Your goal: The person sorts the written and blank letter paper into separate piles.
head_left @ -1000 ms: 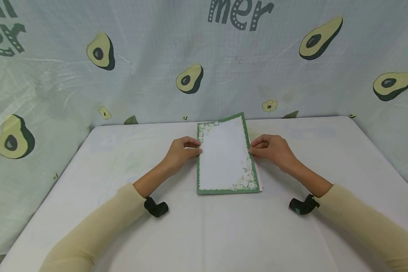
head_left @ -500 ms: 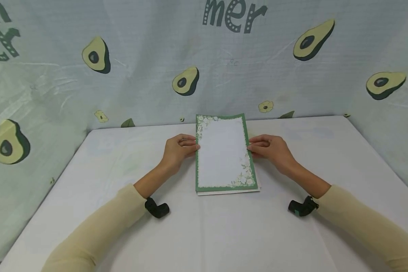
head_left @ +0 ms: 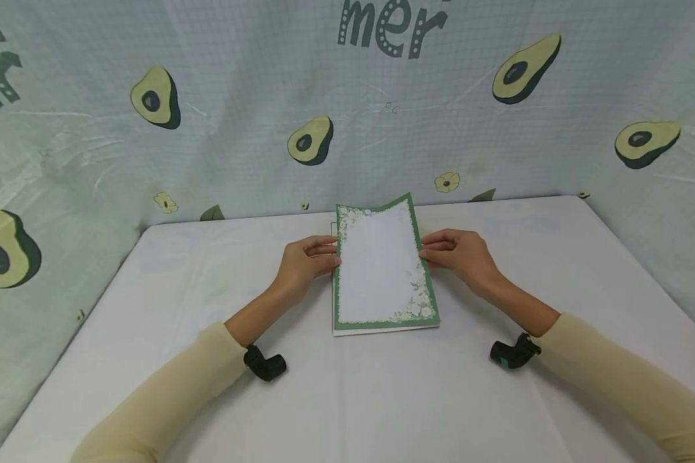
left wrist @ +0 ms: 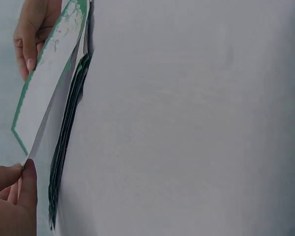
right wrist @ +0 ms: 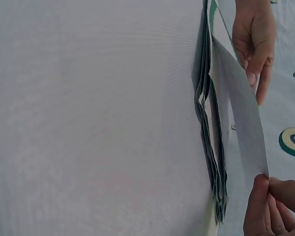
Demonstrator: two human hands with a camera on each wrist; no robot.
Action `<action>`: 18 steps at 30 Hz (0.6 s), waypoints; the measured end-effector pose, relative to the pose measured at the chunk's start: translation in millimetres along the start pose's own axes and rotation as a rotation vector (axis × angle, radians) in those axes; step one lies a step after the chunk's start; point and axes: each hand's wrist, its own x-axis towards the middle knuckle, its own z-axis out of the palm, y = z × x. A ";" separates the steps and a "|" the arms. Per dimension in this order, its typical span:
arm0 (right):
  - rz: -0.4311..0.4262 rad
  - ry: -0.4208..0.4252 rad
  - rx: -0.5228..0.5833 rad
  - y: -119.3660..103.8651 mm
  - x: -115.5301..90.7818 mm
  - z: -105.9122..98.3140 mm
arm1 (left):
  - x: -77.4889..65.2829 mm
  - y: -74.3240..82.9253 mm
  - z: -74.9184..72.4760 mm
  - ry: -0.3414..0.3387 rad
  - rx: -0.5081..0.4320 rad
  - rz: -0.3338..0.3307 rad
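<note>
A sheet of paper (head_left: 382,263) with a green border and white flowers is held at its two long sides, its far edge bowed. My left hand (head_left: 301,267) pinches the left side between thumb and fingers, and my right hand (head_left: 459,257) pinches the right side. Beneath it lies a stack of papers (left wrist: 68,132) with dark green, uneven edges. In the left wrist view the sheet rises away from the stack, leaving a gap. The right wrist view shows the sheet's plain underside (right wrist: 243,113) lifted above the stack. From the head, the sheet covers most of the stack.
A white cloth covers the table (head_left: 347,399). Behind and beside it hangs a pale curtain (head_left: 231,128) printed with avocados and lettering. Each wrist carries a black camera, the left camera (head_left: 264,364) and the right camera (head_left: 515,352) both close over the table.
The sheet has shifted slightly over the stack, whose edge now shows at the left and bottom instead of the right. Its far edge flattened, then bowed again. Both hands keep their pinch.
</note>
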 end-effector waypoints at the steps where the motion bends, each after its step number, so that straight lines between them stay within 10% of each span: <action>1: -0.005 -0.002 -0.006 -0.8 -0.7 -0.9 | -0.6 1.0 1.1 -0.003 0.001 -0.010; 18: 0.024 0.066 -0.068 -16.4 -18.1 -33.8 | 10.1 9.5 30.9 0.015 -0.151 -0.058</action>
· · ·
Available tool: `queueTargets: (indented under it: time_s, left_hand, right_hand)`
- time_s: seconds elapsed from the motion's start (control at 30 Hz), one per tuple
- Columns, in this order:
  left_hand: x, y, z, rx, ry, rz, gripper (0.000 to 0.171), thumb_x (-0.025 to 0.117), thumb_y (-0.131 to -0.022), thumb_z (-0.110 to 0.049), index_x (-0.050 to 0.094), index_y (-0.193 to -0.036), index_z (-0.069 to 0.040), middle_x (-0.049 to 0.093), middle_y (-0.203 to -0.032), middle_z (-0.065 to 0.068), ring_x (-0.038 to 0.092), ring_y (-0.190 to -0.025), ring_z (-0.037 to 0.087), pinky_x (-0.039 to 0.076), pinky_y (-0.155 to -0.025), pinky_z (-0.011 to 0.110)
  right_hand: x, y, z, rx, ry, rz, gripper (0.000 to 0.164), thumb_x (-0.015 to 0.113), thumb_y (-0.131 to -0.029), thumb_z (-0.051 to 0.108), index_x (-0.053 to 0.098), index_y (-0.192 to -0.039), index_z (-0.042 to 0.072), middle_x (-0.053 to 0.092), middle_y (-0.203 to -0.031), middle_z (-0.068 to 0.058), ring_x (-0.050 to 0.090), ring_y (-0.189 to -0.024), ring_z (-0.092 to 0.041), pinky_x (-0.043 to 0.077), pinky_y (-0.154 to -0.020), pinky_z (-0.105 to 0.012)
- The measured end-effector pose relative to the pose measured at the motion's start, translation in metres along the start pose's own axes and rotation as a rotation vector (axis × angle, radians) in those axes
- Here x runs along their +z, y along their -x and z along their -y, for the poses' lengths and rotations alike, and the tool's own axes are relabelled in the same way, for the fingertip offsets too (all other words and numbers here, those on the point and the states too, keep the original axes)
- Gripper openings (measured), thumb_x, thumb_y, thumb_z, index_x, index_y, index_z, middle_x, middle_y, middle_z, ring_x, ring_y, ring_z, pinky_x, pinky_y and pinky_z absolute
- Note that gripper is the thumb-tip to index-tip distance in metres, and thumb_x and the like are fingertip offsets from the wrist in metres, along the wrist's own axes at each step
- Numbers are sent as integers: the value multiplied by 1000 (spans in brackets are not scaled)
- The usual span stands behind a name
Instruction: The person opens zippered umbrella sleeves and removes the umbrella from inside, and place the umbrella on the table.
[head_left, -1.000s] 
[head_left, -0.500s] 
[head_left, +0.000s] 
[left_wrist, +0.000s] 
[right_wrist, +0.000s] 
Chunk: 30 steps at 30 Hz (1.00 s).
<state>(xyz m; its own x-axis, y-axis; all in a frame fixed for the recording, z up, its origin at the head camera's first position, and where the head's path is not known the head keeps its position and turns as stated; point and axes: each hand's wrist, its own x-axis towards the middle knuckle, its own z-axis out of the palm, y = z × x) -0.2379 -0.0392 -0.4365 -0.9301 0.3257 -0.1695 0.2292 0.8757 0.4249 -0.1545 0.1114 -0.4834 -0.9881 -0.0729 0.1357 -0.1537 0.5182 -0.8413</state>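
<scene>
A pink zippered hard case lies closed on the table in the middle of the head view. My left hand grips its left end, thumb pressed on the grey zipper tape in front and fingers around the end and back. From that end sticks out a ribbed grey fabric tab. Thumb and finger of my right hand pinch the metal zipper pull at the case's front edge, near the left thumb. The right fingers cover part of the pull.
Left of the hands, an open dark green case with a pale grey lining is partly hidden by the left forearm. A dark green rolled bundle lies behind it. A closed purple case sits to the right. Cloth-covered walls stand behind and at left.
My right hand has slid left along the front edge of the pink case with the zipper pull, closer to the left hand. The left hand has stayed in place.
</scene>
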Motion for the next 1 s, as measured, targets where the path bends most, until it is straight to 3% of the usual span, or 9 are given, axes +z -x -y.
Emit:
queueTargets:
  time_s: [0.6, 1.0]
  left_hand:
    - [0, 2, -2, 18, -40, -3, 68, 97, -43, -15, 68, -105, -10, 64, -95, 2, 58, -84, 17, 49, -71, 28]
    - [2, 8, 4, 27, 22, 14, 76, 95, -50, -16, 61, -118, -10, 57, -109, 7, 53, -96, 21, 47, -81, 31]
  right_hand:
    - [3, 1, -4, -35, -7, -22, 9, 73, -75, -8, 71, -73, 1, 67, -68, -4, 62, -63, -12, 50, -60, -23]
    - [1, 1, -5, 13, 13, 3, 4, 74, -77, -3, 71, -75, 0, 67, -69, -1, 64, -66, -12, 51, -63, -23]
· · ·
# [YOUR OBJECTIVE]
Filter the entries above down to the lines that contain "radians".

# [RESPONSE AREA]
Action `<action>`: 18 steps at 30 Hz (0.6 s), waypoints; the measured end-effector pose, relative to the pose measured at the chunk's start: translation in millimetres along the start pose's own axes and rotation as a rotation vector (axis × angle, radians) in those axes; step one lies a step after the chunk's start; point and axes: each hand's wrist, its own x-axis towards the middle knuckle, its own z-axis out of the palm, y = z × x. A ";" separates the steps and a "|" the arms. Per dimension in this order, its typical span:
- The measured end-effector pose relative to the pose measured at the motion's start, translation in metres along the start pose's own axes and rotation as a rotation vector (axis × angle, radians) in those axes

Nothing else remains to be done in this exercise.